Here we can see the following consequences:
1) The control of the structures and combinations of polyhedrons, tetrahedrons, and polytope extensions (trihedral, 1955) underlying the geometry to be colonized is stated based on a “structuralist” mode of exchange in which each element (structure/colonization) is definable only by its relations of equivalence or opposition with the Other and the others. This ensemble of relationships is what makes up the “metabolic structure.”
The relationship between the mathematical enunciation and the anarchy of the modes of colonization generates a system of opposition that involves neither development nor correlation, nor organization in the sense of a co-functioning. It is not a symbiotic symbolic protocol, and there is no mutual affinity between the elements. The hierarchized chronologies of systemic-systematic permutations are not produced by the principles of contagion and epidemics10 that would phagocytize and dissolve the previously established geometries. The contact and development of the disordered entanglements of the human, all too filthily human multitude does not metabolize scientific causality. Plato’s “solid geometry” retains its imprint and its snot, indifferent to those they are supposed to invite.

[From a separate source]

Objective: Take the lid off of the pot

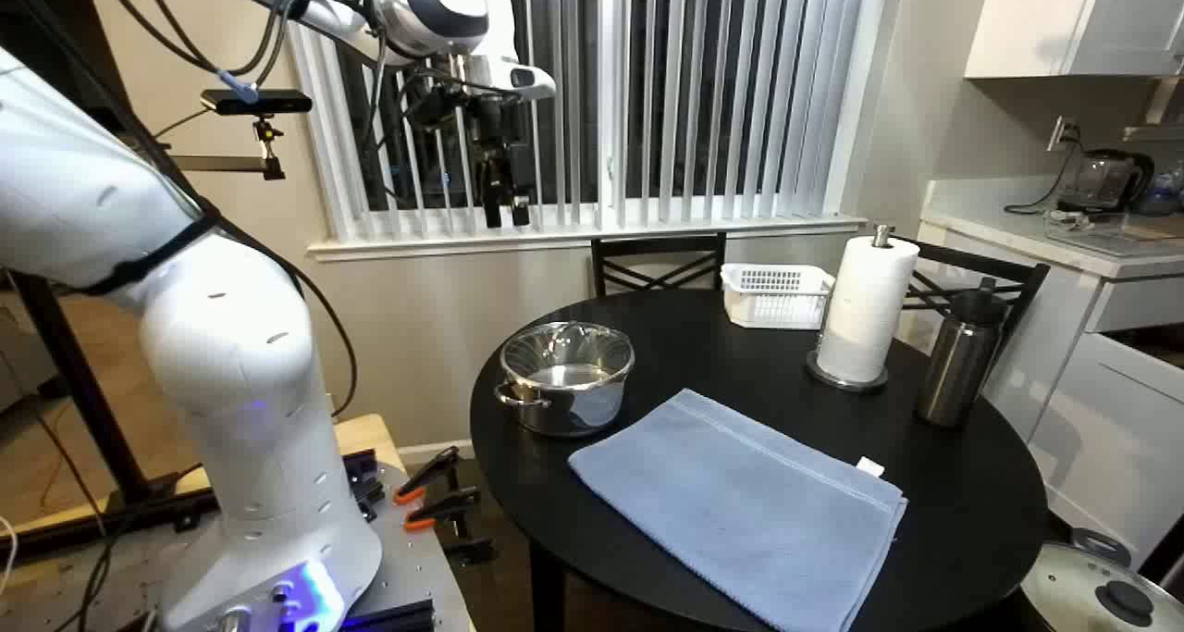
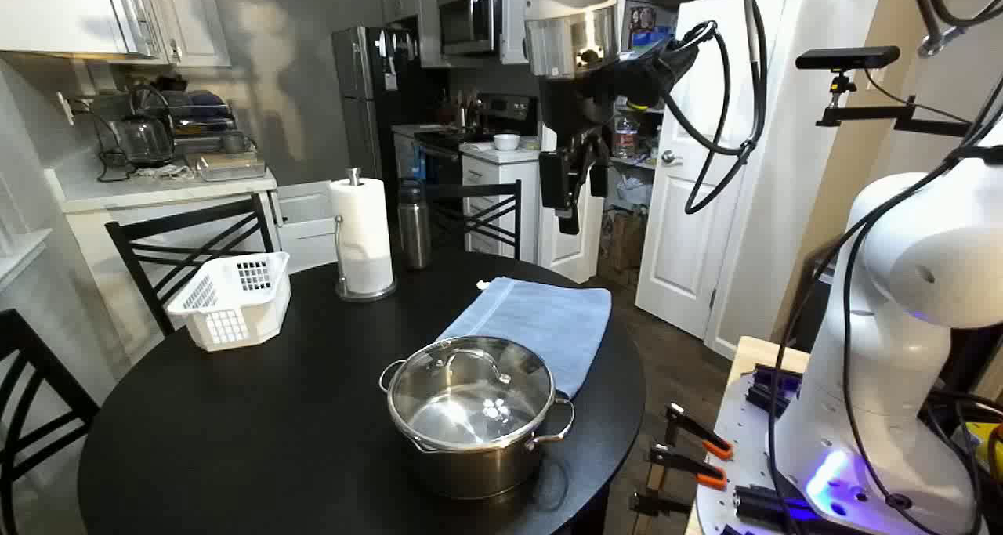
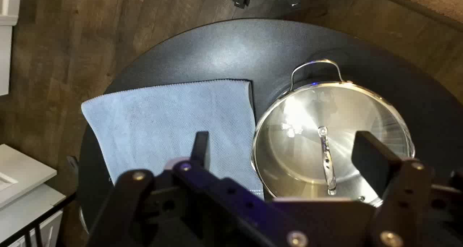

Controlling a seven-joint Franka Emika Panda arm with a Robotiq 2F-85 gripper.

In contrast, Constant’s hypotheses developed for his New Babylon project starting in 1953 sought to face up to the ugliness of human incompletion, human indeterminism, and privilege the aesthetic incoherences born of the multitude, the cannibalistic generation and degeneration of Rimbaud’s Paris Commune, like swarming music that rustles, buzzes, and teems.
2) The current abuse of the Friedman brand is based on this schizoid operatory mode, the ambivalence of the binary Science + Fiction (not to be confused with science fiction), like the production of antinomian and autonomous forms of knowledge. To be awarded the Yona Friedman® label, all that’s needed is a few repetitive geometries (computation) and a link referencing its guru-genitor. Thus one becomes a member of the now hyped and has-been sect called radical architecture.
But what about the human dimension, the “cursed part”11 so ardently desired by the brand but never really sought after, so present in the prologues but so absent in the procedures and generative aesthetics? Are human relationships so tricky to take into account that they have to be ideologized, idealized, carefully eschewing and excluding their excessive nature, the combinations of misunderstanding, conflict, and resignation that produce meaning and thought at the price of the defection of the latter? As Lacan said, “I think where I am not, therefore I am where I think not.” Is it possible to reactivate these ambiguous substances that lie at the origin of the relational modes, so that the science is not just an operational pretext but an object to be marginalized, cannibalized, and broken down so as to metabolize its positivist principles and political arrogance?
We did interview (1993) and lecture with Yona (2009). Deep respect to his work and peace to his soul.